Well, according to the last research by EBRI/ICI (the Employee Benefit Research Institute in a joint venture with the Investment Company Institute), the situation is much more complicated: compared to 1999, at the end of last year the average account balance declined only 0.1%, from $58,850 to $58,774. But the curators of the research warn that individual results for 401(k) participants varied greatly based on age: participants in their 20s posted average 401(k) account growth of 26.9% in 2000, while participants in their 50s saw their average account balance decline by 2.3%.
The findings are based on a database that is the largest of its kind in the US: the EBRI/ICI Participant-Directed Retirement Plan Data Collection Project holds data from a variety of plan record keepers and administrators, covers all size plans and is representative of the 401(k) plan participant universe (11% of all 401(k) plans, 26% of all 401(k) participants and about 35% of the assets held in 401(k) plans). The database is unique, because it tracks account activity on a year-to-year basis of individual participants (8.3m in the database for both 1999 and 2000), rather than doing sample data collection from different participants each year.
The final results of the research will be available only later this year (probably in November). In the meantime, the EBRI/ICI researchers point out that, in order to understand the whole story, you should consider three major factors that change individual accounts: new contributions by the participant and the employer; total investment return on account balances, which depends on the performance of financial markets and on the allocation of assets in the individual’s account; withdrawals, borrowing and loan repayments. “For younger participants,” the researchers explain “contributions are of greater importance in percentage terms than are other factors, since these participants’ account balances tend to be small compared with the amounts typically contributed. In contrast, for older participants, investment return is of greater importance because their account balances tend to be large relative to their annual contributions”.

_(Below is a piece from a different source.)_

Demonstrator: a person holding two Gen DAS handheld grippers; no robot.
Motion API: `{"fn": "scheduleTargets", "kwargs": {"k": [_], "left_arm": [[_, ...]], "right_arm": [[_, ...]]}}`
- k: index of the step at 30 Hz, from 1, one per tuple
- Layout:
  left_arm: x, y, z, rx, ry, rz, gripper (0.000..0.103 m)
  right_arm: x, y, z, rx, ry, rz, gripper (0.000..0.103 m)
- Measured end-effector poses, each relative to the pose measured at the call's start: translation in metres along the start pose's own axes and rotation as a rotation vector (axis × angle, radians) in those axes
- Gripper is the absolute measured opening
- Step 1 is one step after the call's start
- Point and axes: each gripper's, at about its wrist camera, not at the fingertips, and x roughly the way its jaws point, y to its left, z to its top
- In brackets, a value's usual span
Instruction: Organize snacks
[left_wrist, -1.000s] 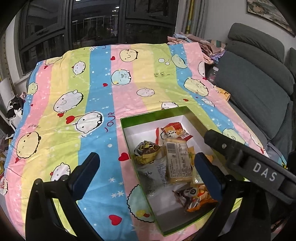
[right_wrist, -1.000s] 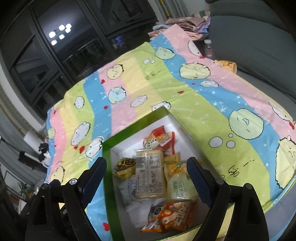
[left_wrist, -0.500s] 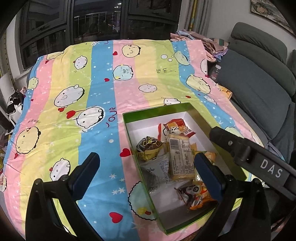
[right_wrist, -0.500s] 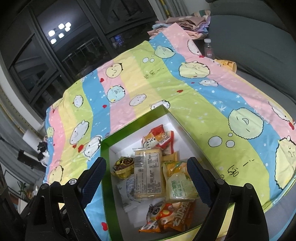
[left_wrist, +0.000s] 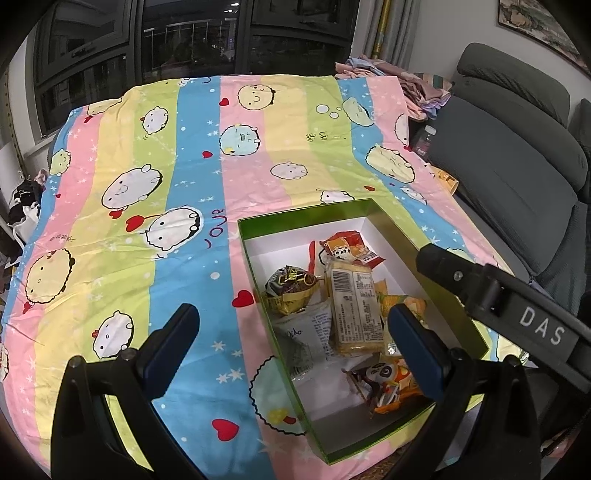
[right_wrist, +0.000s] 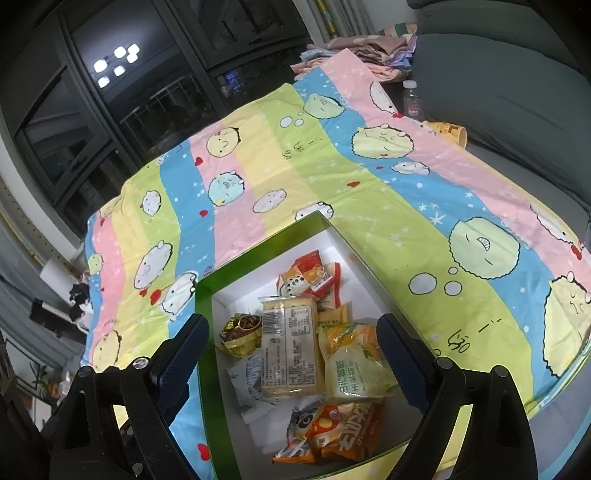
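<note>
A green box (left_wrist: 306, 213) with a white inside sits on a striped cartoon cloth (left_wrist: 147, 229), near its front right. Several snacks lie in it: a clear-wrapped cake bar (left_wrist: 356, 306), a gold-wrapped sweet (left_wrist: 291, 290), a red packet (left_wrist: 347, 247) and an orange panda packet (left_wrist: 388, 384). My left gripper (left_wrist: 291, 317) hovers open above the box's left wall. My right gripper (right_wrist: 291, 326) hangs open over the snacks, nothing between its fingers; its black body (left_wrist: 517, 310) crosses the left wrist view. A green-yellow packet (right_wrist: 354, 365) lies beside the cake bar (right_wrist: 290, 343).
A grey sofa (left_wrist: 517, 166) runs along the right side. A small bottle (left_wrist: 423, 142) and a yellow cup (left_wrist: 448, 181) stand between it and the cloth. Folded clothes (left_wrist: 388, 74) are piled at the back right. Dark windows (left_wrist: 184, 37) are behind.
</note>
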Motion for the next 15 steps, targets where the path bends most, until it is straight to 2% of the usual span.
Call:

So it’s quite a surprise to see that the demographic group who performed the worst, participants in their 60s, lost “only” 5.8% of their pension assets: their average account balance declined from $122,240 to $115,206.
It would be interesting to analyse the data not only by age group but also by industry: the impression is that in the ‘Old economy’ sectors, 401(k) plan participants diversified their pension assets in a wiser way, while in the ‘New economy’ sectors they bet heavier on high-tech and internet stocks and often invested most of their portfolios in their own company shares. The latter are currently suffering huge losses.
Plan sponsors are concerned about legal actions that their employees could initiate, complaining that employers didn’t do their best to help make sensible decisions. That’s one reason why the Profit Sharing/401(k) Council of America (PSCA) has just issued a best practices illustration of an investment policy statement. “Approximately half of defined contribution plan sponsors have described their investment decision making procedures in a written form called an investment policy statement,” say PSCA representatives. This contrasts with the situation for defined benefit plans where such investment policy statements are practically universal. PSCA believes that adoption of a formal investment policy process, and documenting that process, will help sponsors manage their fiduciary liability and ease the Department of Labour plan audit process”.
Among the advantages of implementing an investment policy, PSCA include: it helps clarify the plan’s investment-related goals and objectives; it provides a framework for evaluating investment performance; it aids in clear communication of plan investment policy to participants; it ensures continuity in decision making as plan fiduciaries change; it protects the sponsor from inadvertently making capricious or arbitrary decisions.
The PSCA model of the investment policy statement is composed of eight parts: the plan; the purpose of the investment policy statement; investment objectives; roles and responsibilities; selection of investments and managers; investment monitoring and reporting; manager termination and coordination with the plan document.